[Opening EXTRACTED ENTRIES section]

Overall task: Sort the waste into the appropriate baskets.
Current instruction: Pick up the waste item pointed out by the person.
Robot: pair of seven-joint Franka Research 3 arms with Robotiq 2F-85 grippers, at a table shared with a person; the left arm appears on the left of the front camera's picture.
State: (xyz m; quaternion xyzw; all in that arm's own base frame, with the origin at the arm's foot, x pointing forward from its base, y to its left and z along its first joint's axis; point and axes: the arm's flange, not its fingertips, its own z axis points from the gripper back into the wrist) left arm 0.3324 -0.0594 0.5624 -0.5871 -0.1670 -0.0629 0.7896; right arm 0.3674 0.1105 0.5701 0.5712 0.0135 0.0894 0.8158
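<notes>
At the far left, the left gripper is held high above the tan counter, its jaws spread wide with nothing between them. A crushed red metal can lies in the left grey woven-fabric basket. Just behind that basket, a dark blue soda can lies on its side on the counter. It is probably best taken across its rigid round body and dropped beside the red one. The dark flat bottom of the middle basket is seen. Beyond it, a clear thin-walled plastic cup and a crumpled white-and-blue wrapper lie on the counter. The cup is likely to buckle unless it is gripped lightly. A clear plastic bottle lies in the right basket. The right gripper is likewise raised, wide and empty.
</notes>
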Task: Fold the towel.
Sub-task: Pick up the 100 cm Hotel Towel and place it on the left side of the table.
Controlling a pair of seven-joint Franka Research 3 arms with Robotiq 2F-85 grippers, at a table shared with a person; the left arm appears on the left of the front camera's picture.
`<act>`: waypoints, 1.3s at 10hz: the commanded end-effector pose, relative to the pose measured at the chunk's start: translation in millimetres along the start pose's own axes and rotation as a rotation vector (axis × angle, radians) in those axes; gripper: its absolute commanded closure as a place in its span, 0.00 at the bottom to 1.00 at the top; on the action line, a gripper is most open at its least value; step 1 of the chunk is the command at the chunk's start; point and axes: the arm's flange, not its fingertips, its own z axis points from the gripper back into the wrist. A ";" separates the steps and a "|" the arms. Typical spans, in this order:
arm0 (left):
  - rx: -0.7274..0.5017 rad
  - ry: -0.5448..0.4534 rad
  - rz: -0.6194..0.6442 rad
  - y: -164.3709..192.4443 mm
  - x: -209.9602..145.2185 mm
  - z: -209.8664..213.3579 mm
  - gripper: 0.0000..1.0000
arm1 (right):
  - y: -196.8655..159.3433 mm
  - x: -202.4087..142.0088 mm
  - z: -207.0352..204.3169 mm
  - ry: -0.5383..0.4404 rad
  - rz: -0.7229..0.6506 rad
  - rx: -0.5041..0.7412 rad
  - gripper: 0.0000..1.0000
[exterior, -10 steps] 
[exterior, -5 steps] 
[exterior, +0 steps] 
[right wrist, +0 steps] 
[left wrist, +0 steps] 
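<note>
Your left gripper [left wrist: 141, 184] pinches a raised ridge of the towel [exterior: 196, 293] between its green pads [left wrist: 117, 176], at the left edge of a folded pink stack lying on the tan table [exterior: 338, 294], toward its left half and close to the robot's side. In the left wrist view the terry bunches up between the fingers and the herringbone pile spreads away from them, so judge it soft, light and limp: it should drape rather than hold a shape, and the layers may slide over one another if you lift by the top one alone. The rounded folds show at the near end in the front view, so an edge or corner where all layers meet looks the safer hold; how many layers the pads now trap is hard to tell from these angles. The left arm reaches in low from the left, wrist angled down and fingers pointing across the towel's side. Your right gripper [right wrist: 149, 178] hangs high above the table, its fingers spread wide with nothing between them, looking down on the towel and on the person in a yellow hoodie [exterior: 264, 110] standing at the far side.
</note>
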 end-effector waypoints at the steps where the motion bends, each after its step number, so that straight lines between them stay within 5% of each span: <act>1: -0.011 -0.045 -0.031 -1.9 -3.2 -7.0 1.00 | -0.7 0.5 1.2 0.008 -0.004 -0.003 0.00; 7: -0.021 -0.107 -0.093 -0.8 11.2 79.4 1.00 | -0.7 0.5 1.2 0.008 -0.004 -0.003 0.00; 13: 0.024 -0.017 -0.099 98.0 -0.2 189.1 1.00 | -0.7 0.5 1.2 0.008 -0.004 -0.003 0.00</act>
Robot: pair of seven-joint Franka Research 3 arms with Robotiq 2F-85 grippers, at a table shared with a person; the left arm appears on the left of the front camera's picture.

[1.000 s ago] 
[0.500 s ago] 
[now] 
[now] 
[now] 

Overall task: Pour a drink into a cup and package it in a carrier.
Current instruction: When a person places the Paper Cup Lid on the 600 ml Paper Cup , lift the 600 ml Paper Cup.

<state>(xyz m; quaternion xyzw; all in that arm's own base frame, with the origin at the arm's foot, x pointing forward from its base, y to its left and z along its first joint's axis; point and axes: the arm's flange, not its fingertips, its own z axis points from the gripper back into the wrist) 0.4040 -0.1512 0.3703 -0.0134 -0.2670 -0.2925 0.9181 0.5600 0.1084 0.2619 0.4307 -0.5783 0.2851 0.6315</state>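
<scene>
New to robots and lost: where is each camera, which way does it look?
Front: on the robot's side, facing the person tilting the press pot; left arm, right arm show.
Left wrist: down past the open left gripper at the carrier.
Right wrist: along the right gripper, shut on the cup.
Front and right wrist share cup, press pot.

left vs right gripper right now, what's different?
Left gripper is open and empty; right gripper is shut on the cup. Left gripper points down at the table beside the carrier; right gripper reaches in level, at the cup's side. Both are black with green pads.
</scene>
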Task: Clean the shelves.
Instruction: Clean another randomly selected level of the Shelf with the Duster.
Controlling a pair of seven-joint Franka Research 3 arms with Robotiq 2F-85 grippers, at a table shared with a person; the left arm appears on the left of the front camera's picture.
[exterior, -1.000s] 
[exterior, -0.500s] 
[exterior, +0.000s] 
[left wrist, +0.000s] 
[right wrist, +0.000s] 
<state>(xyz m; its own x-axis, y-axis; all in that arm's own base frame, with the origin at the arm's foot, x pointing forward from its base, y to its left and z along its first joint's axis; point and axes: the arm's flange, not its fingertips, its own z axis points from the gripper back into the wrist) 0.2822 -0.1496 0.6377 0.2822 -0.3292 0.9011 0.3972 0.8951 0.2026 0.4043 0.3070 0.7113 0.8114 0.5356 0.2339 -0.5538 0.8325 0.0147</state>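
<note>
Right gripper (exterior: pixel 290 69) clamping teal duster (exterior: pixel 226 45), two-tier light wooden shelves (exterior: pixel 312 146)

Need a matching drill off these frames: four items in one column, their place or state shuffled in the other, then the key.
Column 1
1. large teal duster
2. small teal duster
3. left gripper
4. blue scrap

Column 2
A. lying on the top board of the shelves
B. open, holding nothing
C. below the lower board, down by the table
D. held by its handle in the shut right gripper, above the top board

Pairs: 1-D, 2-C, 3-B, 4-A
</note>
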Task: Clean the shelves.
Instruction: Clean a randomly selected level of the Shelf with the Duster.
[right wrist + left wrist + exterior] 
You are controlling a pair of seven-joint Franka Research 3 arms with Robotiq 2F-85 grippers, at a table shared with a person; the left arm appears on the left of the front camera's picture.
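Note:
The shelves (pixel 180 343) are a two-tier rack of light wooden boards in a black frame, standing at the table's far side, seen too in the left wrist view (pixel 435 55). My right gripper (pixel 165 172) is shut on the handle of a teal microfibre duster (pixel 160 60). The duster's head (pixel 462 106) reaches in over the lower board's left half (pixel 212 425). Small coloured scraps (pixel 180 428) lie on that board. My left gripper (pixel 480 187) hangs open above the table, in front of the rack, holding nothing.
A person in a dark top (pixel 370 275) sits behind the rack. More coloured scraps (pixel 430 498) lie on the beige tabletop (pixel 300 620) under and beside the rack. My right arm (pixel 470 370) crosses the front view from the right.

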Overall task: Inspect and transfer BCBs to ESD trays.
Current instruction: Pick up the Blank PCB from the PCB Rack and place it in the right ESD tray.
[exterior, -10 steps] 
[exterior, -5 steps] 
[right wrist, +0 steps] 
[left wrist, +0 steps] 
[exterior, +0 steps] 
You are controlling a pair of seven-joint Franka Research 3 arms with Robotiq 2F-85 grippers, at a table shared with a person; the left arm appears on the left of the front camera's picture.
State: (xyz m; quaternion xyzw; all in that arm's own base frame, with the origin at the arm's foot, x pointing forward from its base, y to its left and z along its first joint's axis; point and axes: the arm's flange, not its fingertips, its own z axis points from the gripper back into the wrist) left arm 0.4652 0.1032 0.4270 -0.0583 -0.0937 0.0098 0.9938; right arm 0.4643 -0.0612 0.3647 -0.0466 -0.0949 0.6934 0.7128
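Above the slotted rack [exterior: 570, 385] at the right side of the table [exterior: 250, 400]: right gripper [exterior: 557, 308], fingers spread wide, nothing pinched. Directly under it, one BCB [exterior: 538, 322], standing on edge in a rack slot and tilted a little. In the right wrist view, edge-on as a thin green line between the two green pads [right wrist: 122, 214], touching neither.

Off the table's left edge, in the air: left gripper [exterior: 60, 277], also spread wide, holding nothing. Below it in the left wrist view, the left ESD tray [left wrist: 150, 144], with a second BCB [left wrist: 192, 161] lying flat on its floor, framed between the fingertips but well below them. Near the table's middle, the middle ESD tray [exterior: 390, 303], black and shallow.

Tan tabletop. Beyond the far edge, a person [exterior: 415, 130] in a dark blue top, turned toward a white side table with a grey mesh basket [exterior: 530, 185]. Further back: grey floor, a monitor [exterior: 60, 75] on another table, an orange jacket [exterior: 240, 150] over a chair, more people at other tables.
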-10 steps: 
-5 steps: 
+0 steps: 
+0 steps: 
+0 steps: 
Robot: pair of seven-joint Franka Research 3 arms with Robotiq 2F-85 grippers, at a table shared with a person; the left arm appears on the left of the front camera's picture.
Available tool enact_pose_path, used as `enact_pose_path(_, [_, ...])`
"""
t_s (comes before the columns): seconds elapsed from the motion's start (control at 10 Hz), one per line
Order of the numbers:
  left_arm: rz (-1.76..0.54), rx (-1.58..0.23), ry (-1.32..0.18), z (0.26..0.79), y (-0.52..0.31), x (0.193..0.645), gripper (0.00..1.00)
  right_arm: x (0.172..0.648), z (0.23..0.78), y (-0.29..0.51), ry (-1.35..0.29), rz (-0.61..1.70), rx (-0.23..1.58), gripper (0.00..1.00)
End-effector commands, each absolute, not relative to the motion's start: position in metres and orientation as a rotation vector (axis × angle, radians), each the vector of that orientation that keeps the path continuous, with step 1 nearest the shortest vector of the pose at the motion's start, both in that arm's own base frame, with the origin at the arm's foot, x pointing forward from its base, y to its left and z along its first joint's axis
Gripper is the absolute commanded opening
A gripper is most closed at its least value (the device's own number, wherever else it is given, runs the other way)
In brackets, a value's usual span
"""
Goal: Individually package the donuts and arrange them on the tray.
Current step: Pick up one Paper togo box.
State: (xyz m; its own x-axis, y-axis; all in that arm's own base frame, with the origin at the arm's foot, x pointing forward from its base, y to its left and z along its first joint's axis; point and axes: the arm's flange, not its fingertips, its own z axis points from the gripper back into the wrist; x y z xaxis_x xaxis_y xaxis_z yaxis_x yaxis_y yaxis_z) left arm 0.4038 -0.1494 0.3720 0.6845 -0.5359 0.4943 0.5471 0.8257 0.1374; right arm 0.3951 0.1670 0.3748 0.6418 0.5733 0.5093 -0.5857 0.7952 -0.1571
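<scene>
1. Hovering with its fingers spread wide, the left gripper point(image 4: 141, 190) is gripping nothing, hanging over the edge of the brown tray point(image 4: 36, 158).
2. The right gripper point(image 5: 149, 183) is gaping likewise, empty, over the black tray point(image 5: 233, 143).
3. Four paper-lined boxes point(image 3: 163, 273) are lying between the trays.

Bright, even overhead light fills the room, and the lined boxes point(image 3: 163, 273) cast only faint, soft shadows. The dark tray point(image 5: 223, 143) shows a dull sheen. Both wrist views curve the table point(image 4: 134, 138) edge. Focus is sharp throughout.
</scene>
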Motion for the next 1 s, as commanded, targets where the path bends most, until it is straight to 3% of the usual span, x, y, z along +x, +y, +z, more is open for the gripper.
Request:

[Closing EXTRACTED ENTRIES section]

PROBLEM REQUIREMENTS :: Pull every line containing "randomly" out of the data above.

REPLY TO THE TASK ::
Instruction: Clean another randomly selected level of the Shelf with the Duster.
Instruction: Clean a randomly selected level of the Shelf with the Duster.

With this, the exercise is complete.